Need a wheelchair? New Medicare rules mean fewer choices
by Jim Kenyon
When the directional control on Chad Norton’s power wheelchair broke last month. He says he was told by Medicare that the only place he could get it repaired was a medical equipment supplier in Albany which is 150 miles away.
“I think it’s truly a disgrace because they don’t realize the limitations of the disabled,” Norton told CNY Central’s Jim Kenyon.
On July 1st, Medicare instituted new rules for this region. Medical suppliers for wheelchairs, hospital beds, walkers and other accessories had to submit competitive bids to be certified in order to do business with Medicare.
Medicare spokesman Jeffrey Hall says that Chad Norton could still have had his wheelchair repaired locally. He says beneficiaries can still have their wheelchairs repaired at the same supplier that provided them at no extra cost. But Hall concedes that “under the new database there’s only a few” certified suppliers in this area.

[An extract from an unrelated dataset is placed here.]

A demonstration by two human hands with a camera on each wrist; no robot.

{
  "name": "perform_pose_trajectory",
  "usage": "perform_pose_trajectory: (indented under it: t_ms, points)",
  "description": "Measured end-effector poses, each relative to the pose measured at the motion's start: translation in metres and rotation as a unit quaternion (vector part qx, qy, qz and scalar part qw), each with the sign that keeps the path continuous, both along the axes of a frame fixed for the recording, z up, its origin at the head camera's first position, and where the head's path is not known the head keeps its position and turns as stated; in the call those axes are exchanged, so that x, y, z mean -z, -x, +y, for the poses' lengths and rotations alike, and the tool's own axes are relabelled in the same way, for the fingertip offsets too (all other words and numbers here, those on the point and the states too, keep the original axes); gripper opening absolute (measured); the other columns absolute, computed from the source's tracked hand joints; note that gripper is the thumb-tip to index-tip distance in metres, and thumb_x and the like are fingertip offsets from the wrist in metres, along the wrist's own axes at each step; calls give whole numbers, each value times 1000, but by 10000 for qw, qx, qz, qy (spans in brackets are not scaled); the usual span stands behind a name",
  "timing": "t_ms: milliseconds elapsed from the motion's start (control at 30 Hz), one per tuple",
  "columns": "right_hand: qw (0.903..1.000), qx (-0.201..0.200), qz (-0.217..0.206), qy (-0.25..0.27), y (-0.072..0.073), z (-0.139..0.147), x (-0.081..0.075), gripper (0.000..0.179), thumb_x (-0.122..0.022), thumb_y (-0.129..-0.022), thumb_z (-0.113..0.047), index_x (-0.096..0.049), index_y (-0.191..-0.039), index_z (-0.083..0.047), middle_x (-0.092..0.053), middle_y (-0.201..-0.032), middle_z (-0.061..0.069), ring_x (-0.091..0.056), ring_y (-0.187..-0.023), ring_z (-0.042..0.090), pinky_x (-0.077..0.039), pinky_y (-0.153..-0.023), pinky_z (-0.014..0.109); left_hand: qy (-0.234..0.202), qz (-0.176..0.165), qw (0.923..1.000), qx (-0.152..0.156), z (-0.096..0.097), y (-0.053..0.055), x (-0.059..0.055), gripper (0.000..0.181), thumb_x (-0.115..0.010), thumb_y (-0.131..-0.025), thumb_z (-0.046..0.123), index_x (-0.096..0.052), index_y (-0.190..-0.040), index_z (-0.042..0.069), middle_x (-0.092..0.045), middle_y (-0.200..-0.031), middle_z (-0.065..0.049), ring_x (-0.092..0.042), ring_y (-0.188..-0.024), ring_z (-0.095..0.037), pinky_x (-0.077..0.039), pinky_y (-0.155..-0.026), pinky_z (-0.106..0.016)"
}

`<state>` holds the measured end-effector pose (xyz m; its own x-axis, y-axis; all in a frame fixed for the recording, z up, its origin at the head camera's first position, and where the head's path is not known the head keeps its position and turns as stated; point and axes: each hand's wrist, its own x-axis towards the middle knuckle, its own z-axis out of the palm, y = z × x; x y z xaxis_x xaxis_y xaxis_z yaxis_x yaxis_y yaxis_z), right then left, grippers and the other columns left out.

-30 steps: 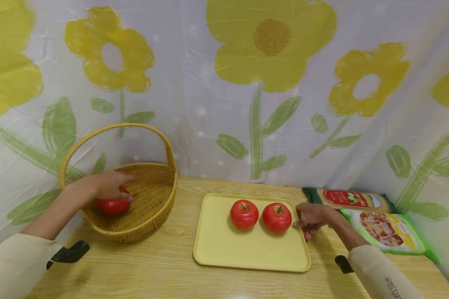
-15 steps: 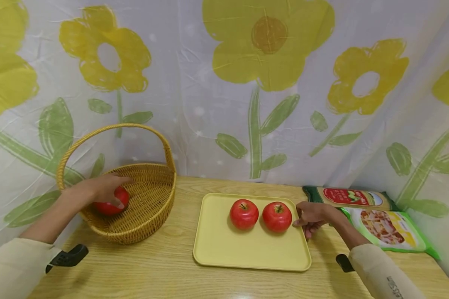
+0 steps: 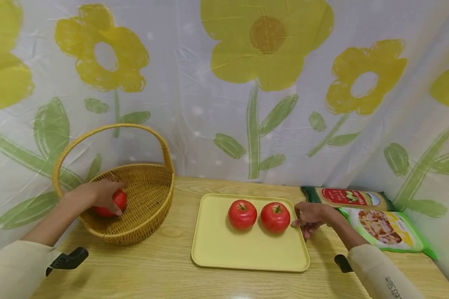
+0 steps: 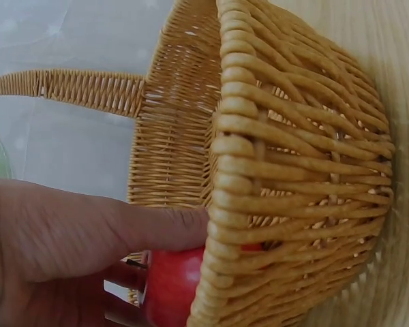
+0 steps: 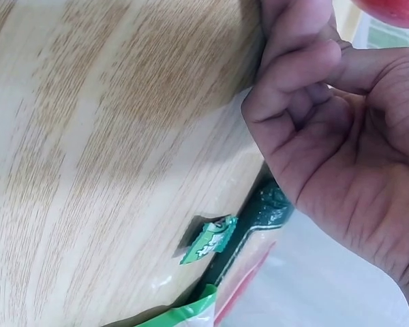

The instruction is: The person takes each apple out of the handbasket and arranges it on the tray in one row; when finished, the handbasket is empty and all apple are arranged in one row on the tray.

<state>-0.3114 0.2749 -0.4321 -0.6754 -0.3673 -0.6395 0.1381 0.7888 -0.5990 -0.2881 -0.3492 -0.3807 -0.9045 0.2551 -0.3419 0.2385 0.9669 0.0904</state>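
Note:
A red apple [image 3: 117,203] lies inside the yellow wicker basket [image 3: 150,226] on the left. My left hand [image 3: 97,194] reaches over the basket's near-left rim and grips this apple; in the left wrist view the thumb [image 4: 167,228] lies along its top side, and the rim hides part of the fruit. On the table's middle is a yellow tray [image 3: 247,255], bearing two more red apples, a left one [image 3: 242,214] and a right one [image 3: 275,217]. My right hand [image 3: 311,216] holds the tray's right edge, thumb at the rim and the other fingers curled.
A green-ended rice bag [image 3: 347,197] and a green-edged food packet [image 3: 383,230] lie to the right, behind my right forearm. A small green wrapped packet [image 5: 210,240] sits near them. A flowered curtain [image 3: 194,104] hangs behind the table. The basket's tall handle [image 3: 112,126] arches upward.
My left hand has lowered onto the apple in the basket and closed round it; the apple has shifted slightly left. My right hand stays at the tray's edge.

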Motion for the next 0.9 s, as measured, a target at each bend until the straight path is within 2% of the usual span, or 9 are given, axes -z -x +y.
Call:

He says when it comes to power wheelchairs, “We’re no longer selling them to recipients, we’re renting them. It saves taxpayers a lot of money.” Hall says the new competitive bidding process was instituted in New York State because “it is one region where there’s been a lot of fraud and abuse.”

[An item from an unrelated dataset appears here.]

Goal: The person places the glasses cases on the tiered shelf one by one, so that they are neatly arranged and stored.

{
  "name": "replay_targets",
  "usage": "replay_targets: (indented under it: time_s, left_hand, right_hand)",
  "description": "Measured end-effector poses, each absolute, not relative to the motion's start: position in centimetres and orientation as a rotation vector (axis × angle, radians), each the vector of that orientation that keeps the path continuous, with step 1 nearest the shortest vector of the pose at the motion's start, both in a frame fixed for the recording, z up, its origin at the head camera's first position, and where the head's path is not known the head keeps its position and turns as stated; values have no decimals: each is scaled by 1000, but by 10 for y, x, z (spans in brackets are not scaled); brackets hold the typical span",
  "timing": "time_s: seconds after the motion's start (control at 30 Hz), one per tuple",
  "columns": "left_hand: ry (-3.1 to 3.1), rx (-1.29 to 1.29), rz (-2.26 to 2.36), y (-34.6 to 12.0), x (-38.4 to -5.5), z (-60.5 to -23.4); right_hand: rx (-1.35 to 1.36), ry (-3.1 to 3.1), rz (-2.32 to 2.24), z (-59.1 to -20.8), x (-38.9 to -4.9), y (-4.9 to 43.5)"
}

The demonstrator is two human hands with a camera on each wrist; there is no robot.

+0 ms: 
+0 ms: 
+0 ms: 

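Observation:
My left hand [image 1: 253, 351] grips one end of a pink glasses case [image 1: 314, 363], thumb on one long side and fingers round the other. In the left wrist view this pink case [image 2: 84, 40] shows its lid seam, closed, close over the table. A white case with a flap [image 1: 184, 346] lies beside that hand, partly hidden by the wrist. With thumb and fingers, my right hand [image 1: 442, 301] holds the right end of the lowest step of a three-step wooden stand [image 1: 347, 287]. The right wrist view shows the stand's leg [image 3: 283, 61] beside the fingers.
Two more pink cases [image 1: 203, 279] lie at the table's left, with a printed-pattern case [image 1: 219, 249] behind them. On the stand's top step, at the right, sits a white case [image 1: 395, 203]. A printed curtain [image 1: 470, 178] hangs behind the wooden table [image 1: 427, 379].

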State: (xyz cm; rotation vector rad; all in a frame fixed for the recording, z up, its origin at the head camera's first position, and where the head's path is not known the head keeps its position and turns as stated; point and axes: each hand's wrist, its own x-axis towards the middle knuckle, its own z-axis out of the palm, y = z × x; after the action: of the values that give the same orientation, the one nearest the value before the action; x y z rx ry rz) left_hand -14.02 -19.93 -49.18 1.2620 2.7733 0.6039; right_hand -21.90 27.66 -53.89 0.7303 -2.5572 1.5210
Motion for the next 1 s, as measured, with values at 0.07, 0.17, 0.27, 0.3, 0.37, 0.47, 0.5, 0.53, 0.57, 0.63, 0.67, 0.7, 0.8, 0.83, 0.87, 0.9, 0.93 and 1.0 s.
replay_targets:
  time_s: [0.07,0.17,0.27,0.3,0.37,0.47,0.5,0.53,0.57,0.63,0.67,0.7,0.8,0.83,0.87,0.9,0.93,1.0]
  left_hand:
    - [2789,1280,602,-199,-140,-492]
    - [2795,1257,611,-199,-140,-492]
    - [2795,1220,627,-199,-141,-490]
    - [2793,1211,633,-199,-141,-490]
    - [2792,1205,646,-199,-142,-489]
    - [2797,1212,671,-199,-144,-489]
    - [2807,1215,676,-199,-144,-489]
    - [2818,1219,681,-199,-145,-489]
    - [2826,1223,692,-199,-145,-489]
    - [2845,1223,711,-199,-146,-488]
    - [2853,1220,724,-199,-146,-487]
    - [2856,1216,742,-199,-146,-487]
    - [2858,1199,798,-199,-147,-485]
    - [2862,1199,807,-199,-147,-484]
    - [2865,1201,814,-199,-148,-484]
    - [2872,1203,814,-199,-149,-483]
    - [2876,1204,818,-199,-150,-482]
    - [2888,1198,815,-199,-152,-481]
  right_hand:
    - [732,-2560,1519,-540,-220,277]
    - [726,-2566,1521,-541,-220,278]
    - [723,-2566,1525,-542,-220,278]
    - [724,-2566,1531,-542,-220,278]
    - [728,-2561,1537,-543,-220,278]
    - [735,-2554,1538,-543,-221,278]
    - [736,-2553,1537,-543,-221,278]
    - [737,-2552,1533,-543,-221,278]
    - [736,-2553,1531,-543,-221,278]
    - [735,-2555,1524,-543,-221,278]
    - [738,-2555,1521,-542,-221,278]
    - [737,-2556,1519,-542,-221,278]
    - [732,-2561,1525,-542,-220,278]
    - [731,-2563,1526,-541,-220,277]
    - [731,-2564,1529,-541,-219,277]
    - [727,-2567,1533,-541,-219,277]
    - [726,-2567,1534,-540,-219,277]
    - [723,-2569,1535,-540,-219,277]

The new rules will cut into John Komuda’s business. He has owned C.N.Y. Medical Products for 32 years. Komuda says because he lost out in the competitive bid process, he will lose business and may have to lay off some employees. He says the real losers are his clients, the disabled. “They’re not happy. They’re thinking I’m turning my back on them and I’m not turning my back on them. I am being forced not to service them, because of the new Medicare program.”

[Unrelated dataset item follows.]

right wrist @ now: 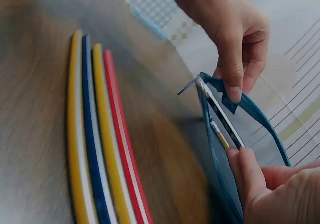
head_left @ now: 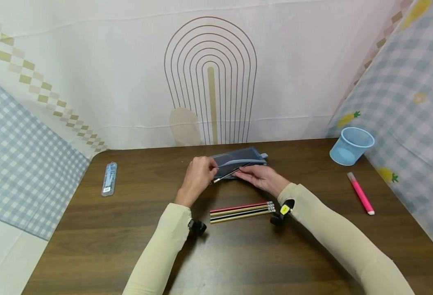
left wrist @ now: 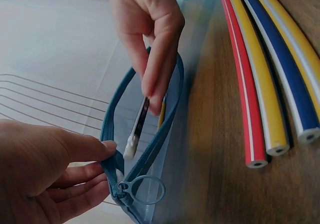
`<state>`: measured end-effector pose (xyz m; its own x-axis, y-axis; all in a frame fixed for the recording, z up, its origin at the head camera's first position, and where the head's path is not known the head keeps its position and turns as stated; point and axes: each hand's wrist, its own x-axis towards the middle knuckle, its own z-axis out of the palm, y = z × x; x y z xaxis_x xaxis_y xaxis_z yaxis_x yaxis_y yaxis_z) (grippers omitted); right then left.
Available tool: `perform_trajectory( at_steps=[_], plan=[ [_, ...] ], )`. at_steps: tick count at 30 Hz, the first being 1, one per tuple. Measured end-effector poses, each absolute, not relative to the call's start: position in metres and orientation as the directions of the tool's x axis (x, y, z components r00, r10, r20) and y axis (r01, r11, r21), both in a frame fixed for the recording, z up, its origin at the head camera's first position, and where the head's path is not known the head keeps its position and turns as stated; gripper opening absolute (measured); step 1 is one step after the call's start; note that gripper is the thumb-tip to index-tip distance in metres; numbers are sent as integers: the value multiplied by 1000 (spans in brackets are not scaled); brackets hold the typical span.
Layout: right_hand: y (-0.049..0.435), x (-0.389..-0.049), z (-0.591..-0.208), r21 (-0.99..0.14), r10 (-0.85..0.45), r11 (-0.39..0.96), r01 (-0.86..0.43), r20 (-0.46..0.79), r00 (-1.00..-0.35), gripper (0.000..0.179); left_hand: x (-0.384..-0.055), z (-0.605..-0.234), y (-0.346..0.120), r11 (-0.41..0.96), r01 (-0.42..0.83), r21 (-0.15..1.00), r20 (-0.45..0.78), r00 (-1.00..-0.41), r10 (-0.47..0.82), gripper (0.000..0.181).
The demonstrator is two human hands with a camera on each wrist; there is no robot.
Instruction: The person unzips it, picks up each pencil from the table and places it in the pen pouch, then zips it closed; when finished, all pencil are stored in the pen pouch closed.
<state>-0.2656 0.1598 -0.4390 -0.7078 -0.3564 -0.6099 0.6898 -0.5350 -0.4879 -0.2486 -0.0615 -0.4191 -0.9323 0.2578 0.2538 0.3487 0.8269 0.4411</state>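
A translucent blue-grey zip pouch (head_left: 234, 157) lies near the back of the table, its blue zipper parted. My left hand (head_left: 197, 175) pinches the zipper edge beside the ring-shaped pull (left wrist: 145, 190). Between the fingertips of my right hand (head_left: 259, 177) is a dark pencil with a white stripe (right wrist: 222, 112), slanting within the pouch's mouth. Its pale end points towards the left hand. Beside it in the pouch, part of a yellow pencil (right wrist: 219, 135) shows. Several striped pencils (head_left: 242, 212), red, yellow and dark blue, lie side by side in front of the pouch.
At the back right stands a light blue mesh cup (head_left: 350, 146), with a pink marker (head_left: 361, 194) lying in front of it. A slim pale blue case (head_left: 109, 179) lies at the far left. Patterned cloth (head_left: 135, 73) hangs behind the table and along both sides.
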Motion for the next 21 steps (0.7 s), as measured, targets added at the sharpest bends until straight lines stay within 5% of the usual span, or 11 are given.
perform_trajectory(
  at_steps=[5, 21],
  plan=[
    [152, -270, -439, -450, -316, -605, 657, -622, -716, 58, -249, -419, -60, 830, 344, 439, 251, -934, 254, 6],
    [140, -271, -437, -492, -307, -585, 645, -601, -738, 54, -247, -419, -58, 831, 355, 429, 253, -930, 267, 7]
  ],
)
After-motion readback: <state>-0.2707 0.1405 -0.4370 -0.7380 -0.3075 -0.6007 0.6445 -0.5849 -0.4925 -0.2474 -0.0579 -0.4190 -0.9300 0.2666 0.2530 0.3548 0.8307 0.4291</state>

Disabled activist Sally Johnston drove her motorized wheelchair in Monday’s parade in Syracuse marking the anniversary of the Americans With Disabilities Act. Johnston says there are two bills before congress to repeal the new medicare rules for medical equipment. She says there’s an on-line petition urging congress to enact the measures. “I’m completely shocked. I think it’s horrible. What are people going to do? Howw are they going to get their equipment?” Johnston said.
Chad Norton says a friend was able to fix the electric control on his wheelchair. He’s joined a growing number of disabled people who don’t like the new medicare rules. “I’m going to fight as long as I need to.” he said
As Medicare tries to cut down on waste and abuse, many disabled and seniors feel they’re paying the price by having to deal with long distance medical suppliers.